Your task - Go over the material below and report every line that contains the word "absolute".

%%

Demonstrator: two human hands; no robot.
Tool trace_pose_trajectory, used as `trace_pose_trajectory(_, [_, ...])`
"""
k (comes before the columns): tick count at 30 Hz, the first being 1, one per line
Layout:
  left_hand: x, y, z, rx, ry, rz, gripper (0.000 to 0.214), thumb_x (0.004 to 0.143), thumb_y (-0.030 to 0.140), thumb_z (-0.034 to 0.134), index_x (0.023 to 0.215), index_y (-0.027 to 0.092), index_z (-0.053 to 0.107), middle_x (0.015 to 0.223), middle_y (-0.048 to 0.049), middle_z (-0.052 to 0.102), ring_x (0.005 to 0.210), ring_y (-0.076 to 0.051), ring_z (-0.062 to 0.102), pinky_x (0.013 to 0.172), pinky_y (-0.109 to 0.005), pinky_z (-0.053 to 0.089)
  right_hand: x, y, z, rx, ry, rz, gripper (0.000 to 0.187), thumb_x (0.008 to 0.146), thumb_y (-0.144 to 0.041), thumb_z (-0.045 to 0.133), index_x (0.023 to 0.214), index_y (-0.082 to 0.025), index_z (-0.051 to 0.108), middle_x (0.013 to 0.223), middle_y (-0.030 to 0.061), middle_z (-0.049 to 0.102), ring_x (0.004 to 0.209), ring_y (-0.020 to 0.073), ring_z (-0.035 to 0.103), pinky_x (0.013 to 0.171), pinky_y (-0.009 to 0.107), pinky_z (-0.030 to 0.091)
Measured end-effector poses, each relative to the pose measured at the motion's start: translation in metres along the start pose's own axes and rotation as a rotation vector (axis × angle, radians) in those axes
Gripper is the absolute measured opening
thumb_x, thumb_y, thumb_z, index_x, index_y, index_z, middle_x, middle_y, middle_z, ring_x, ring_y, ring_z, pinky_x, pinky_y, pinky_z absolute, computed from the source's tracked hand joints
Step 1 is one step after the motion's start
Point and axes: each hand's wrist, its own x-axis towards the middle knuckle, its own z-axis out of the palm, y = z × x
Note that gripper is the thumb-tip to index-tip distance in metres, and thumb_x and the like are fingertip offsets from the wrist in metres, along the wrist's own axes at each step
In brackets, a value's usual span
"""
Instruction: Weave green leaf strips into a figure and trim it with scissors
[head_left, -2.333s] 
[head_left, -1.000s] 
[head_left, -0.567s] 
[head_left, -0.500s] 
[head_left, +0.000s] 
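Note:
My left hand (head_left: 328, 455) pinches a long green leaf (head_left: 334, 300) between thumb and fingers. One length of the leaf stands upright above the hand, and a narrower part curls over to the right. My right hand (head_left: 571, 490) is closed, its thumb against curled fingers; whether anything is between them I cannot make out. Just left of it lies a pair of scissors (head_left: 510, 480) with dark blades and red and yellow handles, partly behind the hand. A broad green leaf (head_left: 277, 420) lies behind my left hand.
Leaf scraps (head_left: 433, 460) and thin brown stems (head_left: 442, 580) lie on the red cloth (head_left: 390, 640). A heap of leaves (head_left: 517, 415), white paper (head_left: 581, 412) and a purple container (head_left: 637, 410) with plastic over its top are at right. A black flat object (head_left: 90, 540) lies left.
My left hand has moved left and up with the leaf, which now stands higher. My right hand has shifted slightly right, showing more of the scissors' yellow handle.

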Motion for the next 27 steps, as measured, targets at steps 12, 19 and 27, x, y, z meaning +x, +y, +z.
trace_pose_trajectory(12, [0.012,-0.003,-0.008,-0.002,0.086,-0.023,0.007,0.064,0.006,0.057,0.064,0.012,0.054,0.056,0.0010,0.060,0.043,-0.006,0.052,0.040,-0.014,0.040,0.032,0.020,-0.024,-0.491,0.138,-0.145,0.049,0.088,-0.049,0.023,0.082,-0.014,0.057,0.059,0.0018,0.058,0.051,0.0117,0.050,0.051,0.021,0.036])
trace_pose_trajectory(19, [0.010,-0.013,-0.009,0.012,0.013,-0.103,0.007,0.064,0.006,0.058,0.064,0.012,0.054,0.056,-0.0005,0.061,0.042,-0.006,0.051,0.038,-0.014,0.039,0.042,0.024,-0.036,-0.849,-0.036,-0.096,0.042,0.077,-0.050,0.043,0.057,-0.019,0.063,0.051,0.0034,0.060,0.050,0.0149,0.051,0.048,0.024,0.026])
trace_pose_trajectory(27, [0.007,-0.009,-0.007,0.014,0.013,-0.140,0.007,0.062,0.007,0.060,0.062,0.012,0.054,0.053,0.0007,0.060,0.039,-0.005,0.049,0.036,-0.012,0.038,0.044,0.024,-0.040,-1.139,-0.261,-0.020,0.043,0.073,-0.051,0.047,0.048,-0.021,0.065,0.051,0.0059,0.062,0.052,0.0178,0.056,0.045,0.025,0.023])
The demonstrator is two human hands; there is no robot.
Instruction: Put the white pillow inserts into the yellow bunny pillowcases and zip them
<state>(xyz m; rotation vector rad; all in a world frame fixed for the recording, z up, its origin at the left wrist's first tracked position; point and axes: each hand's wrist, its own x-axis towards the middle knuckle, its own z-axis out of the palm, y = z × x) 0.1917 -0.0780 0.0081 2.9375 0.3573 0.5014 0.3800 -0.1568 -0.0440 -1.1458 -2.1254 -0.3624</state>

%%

Output for this task -
Gripper is the absolute measured opening
thumb_x, thumb_y, thumb_z, index_x, index_y, index_z, middle_x, middle_y, middle_z, ring_x, ring_y, ring_z, pinky_x, pinky_y, pinky_z absolute, computed from the source's tracked hand joints

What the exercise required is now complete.